Boris
Kazinsky Discovers America
A
Moe Minsky Tale
Written By Al Geto
Smalkovitch,
a recruiter for Leon Trotsky’s worldwide struggle against his
formidable enemy, Stalin, had contacted the Russian underground in an
attempt to smuggle out his nephew Boris. He planned to bring him to
his tiny flat in Brownsville, a section of Brooklyn, a hotbed of Trotskyite
activity, and to involve him in the plots to overthrow the Soviet dictator.

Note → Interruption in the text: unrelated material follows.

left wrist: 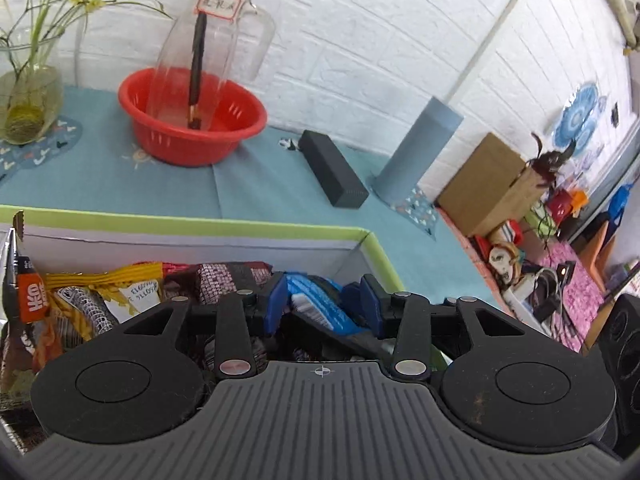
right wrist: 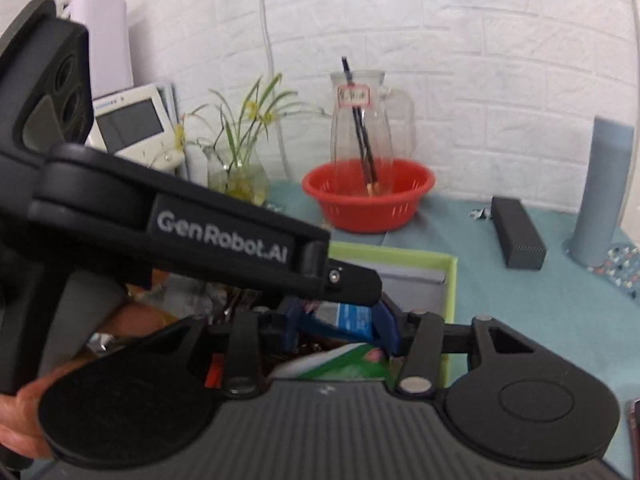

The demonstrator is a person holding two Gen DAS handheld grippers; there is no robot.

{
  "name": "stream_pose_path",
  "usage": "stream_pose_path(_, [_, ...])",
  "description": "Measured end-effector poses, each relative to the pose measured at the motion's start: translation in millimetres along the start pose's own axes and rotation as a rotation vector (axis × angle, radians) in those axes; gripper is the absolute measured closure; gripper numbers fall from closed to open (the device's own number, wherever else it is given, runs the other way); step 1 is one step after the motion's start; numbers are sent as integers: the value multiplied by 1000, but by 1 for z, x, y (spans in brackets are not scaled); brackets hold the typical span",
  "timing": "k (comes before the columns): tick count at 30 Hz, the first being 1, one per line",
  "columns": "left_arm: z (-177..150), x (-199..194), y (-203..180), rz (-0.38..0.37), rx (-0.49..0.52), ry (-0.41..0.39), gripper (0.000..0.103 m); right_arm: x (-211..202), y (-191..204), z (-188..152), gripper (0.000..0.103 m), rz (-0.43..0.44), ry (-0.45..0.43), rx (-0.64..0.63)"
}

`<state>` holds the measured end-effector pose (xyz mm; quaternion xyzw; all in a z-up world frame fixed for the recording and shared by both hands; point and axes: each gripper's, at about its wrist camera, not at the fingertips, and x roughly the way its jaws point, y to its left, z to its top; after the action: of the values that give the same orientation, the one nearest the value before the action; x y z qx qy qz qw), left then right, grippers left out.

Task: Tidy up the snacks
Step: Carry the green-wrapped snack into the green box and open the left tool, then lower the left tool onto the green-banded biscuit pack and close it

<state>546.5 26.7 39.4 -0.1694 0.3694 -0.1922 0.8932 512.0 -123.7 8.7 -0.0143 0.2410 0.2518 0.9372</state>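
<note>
Over the green-rimmed box (left wrist: 376, 240) of snack packets (left wrist: 100, 300), both grippers are hovering close together, the left gripper (left wrist: 326, 304) pinching a blue-and-white packet (left wrist: 320, 304) between its nearly closed blue pads, the right gripper (right wrist: 340, 328) standing narrowly apart around what looks like the same blue packet (right wrist: 352, 318), though I cannot tell whether its pads are pressing. Such foil wrappers are probably handling as light, crinkly and slippery, so gripping across a flat sealed edge is looking safest.

Teal-clothed table (left wrist: 256, 184) — red basket (left wrist: 192, 124), plant vase (left wrist: 28, 100), black box (left wrist: 334, 172), green-rimmed snack box (left wrist: 380, 256)
</note>
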Motion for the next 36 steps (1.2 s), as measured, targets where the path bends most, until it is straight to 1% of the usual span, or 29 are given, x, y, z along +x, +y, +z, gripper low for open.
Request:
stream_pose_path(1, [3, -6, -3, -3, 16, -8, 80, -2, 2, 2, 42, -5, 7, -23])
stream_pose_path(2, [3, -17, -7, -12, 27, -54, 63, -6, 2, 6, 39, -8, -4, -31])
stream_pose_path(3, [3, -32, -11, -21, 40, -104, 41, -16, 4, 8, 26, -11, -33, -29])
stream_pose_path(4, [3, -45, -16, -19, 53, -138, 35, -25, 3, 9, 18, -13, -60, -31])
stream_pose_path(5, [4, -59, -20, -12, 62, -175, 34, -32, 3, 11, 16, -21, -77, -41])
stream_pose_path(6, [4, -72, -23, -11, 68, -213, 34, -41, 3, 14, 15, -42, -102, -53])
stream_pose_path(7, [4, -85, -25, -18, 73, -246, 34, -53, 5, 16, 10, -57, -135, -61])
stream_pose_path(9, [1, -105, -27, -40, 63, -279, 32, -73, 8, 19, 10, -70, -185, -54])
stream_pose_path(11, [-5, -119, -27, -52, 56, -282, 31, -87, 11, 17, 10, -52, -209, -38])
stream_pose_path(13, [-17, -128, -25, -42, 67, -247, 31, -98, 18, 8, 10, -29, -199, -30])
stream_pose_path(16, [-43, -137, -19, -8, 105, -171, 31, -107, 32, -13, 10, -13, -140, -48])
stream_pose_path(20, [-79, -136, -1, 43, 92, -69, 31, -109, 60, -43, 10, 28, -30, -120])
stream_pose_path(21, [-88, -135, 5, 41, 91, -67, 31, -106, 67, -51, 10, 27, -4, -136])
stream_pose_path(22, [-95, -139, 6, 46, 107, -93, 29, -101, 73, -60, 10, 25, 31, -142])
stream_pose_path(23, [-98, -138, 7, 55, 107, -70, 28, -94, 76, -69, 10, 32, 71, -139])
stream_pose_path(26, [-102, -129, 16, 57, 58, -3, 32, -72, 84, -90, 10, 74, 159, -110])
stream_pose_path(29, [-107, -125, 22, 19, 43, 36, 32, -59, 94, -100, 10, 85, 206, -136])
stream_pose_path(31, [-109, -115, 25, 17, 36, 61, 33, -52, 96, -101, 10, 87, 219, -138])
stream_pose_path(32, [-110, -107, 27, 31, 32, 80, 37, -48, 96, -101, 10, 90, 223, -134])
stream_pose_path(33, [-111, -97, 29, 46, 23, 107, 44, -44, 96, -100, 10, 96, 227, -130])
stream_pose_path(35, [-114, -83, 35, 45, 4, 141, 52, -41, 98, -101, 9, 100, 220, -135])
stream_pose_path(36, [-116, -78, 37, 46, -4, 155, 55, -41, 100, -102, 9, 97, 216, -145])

It would be another credit to Smalkovitch’s standing in the underground
cell consisting of six members of which he was Education Director, the
fourth lowest position in the organization. Lean and bony, he had darting,
suspicious eyes, a mass of black hair, wore thick glasses, and worked
as a printer’s assistant.
Although
he hadn’t seen Boris for a dozen years, he remembered him as a
cherubic boy with light hair, a stubby nose, and a love for animals.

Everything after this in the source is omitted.